WORK REQUIRED:
Quote the entries in full, character for character, without their images.

Records excerpted from a collection:
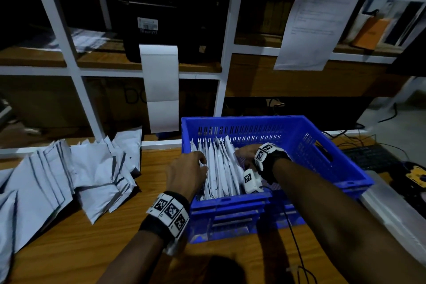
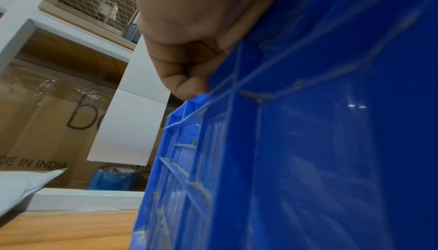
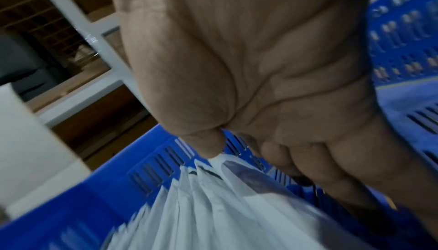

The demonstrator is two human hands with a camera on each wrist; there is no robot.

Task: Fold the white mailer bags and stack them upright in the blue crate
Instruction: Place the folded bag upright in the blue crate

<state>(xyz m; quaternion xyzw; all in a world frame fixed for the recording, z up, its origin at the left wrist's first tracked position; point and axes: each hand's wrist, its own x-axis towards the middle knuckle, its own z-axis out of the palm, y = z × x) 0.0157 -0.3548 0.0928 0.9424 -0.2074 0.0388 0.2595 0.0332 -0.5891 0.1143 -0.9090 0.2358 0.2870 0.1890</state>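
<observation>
Both hands are inside the blue crate (image 1: 299, 143), at opposite ends of a row of folded mailer bags (image 1: 219, 168) standing upright at its left side. Left hand (image 1: 187, 175) curls against the row's left end; right hand (image 3: 260, 85) pinches a bag's top edge. Unfolded bags (image 1: 69, 175) lie heaped on the wooden table (image 1: 103, 233), left of the crate.

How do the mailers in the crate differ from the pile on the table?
The crate mailers stand upright on edge in a tight row inside the blue crate; the table pile lies flat, fanned and overlapping. Both hands, left and right, are at the crate mailers; neither touches the pile. Both sets are white.
</observation>
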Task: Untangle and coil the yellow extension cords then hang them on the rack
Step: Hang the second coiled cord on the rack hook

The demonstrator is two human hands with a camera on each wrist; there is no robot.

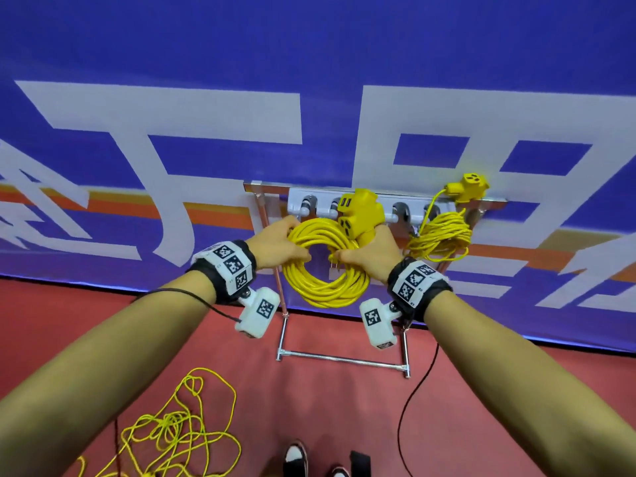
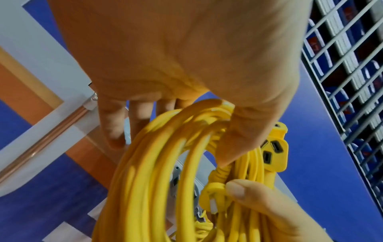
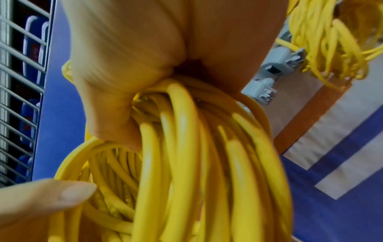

RESPONSE:
The demonstrator is two human hands with a camera on each wrist; there is no robot.

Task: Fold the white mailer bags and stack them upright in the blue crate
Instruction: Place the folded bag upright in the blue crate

<state>(xyz m; quaternion xyzw; all in a world frame fixed for the recording, z up, its origin at the left wrist's first tracked position; point and axes: each hand's wrist, its own x-axis towards the middle knuckle, its own z-axis out of the palm, y = z × x) 0.0157 -0.3548 0.0928 0.9424 -0.2074 0.0388 0.2595 0.0332 -0.5891 0.1143 -0.9090 0.2358 0.2870 0.1890</state>
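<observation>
Both hands are inside the blue crate (image 1: 299, 143), at opposite ends of a row of folded mailer bags (image 1: 219, 168) standing upright at its left side. Left hand (image 1: 187, 175) curls against the row's left end; right hand (image 3: 260, 85) pinches a bag's top edge. Unfolded bags (image 1: 69, 175) lie heaped on the wooden table (image 1: 103, 233), left of the crate.

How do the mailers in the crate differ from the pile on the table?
The crate mailers stand upright on edge in a tight row inside the blue crate; the table pile lies flat, fanned and overlapping. Both hands, left and right, are at the crate mailers; neither touches the pile. Both sets are white.
</observation>
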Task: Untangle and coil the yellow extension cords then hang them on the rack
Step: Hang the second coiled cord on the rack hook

The demonstrator is two human hands with a camera on each wrist; there is no robot.

The exercise is now complete.